LEIBNIZ

Print Friendly, PDF & Email

In his own words…and in mine!

When several predicates are attributed to a single subject and this subject is attributed to no other, it is called an individual substance (monad).

Monads must have…qualities, otherwise they would not even be beings…there would be no way of perceiving any change in things…and they would be indiscernible from one another.

There must be a plurality of properties and relations in the simple substance, although it has no parts…It is also necessary that each monad be different from each other.

Change is continual in each thing…the monad’s natural changes come from an internal principle, since no external cause can influence it internally.

There is no external cause acting on us other than God alone, and he alone communicates himself to us immediately in virtue of our continual dependence.

Universe consists entirely of monads, a virtual infinity of created monads and one uncreated monad, God. Though monads are simple substances and have no parts, they nonetheless have ‘a plurality of properties and relations’ and they are continually in a process of change.

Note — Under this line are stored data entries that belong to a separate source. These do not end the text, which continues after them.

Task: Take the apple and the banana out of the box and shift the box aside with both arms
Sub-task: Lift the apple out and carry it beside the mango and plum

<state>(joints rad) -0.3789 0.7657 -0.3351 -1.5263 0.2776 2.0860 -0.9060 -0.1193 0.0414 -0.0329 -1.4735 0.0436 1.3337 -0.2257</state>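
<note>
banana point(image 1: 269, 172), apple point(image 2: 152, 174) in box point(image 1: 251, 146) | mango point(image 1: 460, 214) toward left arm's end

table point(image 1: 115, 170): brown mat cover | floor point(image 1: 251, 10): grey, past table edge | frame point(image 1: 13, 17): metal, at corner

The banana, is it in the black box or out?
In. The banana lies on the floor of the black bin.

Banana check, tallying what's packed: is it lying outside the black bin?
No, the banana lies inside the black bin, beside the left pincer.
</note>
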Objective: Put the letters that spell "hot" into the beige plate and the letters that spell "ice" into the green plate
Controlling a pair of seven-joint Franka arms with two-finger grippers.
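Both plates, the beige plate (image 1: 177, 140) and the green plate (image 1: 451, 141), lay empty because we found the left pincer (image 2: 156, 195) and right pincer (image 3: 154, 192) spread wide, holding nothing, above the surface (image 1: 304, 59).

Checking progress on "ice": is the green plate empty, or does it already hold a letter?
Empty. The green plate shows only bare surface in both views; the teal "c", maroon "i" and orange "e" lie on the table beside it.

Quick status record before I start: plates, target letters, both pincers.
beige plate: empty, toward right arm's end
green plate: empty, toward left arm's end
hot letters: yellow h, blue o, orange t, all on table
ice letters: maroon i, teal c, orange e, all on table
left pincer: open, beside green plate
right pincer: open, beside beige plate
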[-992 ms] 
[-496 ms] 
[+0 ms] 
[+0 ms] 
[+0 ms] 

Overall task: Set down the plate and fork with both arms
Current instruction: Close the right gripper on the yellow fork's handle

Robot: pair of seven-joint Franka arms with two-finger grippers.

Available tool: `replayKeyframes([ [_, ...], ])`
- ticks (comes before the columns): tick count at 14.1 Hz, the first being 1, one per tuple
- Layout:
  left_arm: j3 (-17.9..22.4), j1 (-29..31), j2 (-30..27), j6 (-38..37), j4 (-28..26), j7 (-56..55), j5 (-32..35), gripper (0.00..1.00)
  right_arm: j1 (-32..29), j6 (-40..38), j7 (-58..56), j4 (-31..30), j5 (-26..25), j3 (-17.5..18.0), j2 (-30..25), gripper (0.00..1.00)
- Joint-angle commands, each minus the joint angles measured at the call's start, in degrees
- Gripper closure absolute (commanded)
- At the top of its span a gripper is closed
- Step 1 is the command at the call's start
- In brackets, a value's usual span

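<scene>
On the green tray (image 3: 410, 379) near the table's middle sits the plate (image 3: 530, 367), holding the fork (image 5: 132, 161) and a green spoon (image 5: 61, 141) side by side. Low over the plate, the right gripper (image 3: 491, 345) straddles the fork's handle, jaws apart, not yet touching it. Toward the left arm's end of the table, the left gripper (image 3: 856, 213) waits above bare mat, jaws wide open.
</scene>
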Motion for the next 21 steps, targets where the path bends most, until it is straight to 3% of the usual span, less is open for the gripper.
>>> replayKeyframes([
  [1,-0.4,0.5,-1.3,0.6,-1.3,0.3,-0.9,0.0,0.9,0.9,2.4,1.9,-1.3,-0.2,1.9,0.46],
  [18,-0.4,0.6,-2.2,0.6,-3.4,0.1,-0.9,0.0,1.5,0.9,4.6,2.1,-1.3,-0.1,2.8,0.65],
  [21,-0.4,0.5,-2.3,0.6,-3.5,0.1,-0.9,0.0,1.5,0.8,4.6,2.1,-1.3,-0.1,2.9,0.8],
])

No two monads are the same; if they were the same, they would be just one monad. Therefore, each monad is necessarily unique.

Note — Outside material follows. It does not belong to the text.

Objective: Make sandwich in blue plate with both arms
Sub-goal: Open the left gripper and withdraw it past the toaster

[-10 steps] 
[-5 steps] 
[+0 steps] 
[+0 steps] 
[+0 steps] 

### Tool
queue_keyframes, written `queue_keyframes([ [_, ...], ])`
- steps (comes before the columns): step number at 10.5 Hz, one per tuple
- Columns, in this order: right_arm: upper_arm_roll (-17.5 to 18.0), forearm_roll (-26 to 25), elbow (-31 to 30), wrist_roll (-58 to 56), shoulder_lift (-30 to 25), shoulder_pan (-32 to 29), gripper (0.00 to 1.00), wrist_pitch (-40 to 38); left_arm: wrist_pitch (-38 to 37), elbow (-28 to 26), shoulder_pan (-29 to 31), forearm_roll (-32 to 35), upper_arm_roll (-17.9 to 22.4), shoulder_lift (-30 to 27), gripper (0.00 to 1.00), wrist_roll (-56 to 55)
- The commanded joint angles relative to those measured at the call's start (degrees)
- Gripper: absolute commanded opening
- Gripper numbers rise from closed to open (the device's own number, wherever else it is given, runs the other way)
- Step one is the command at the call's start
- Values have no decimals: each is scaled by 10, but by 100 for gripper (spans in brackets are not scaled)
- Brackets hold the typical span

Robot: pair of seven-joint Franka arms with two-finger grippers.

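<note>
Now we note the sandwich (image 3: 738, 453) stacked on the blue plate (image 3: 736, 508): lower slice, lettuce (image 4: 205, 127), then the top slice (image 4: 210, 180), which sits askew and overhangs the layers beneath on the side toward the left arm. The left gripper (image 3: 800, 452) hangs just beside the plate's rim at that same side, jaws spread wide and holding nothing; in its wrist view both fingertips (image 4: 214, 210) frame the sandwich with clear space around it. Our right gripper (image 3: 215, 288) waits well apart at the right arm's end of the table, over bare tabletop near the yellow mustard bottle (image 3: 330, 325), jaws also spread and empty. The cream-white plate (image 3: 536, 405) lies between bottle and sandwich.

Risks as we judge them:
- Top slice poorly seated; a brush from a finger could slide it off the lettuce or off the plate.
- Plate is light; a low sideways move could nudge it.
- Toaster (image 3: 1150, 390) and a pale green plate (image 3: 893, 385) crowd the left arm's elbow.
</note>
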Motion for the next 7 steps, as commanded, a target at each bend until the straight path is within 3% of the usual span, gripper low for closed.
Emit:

 God has power…knowledge…and finally will…and these correspond to what, in created monads, is the subject…the perceptive faculty and the appetitive faculty.

The passing state which involves and represents a multitude in the unity…is nothing other than what one calls perception…The action of the internal principle which brings about change…can be called appetition…this is all one can find in the simple substance (monad) – that is, perceptions and their changes.

Like God, created monads have three aspects. First, they are their own subjects (power); second, they are constituted by their perceptions of essences (knowledge); third, they become what they become by virtue of their desires (will).

Souls act according to the laws of final causes, through appetitions. Bodies act according to the laws of efficient causes (through perceptions). And these two kingdoms, that of efficient causes and that of final causes, are in harmony with each other…According to this system, bodies act as if there were no souls…and souls act as if there were no bodies; and both act as if each influenced the other.

The same monad can be described equally well in any one of three ways: solely in terms of its perceptions, or solely in terms of its appetitions, or as if its perceptions and its appetitions influenced one another. All three descriptions are exhaustive and ultimately identical. We shall untangle this riddle later. But first, we must hear more from Herr Leibniz.

Since something rather than nothing exists, there is a certain urge for existence or (so to speak) a straining toward existence in possible things or in possibility or in essence itself; in a word, essence in and of itself strives for existence.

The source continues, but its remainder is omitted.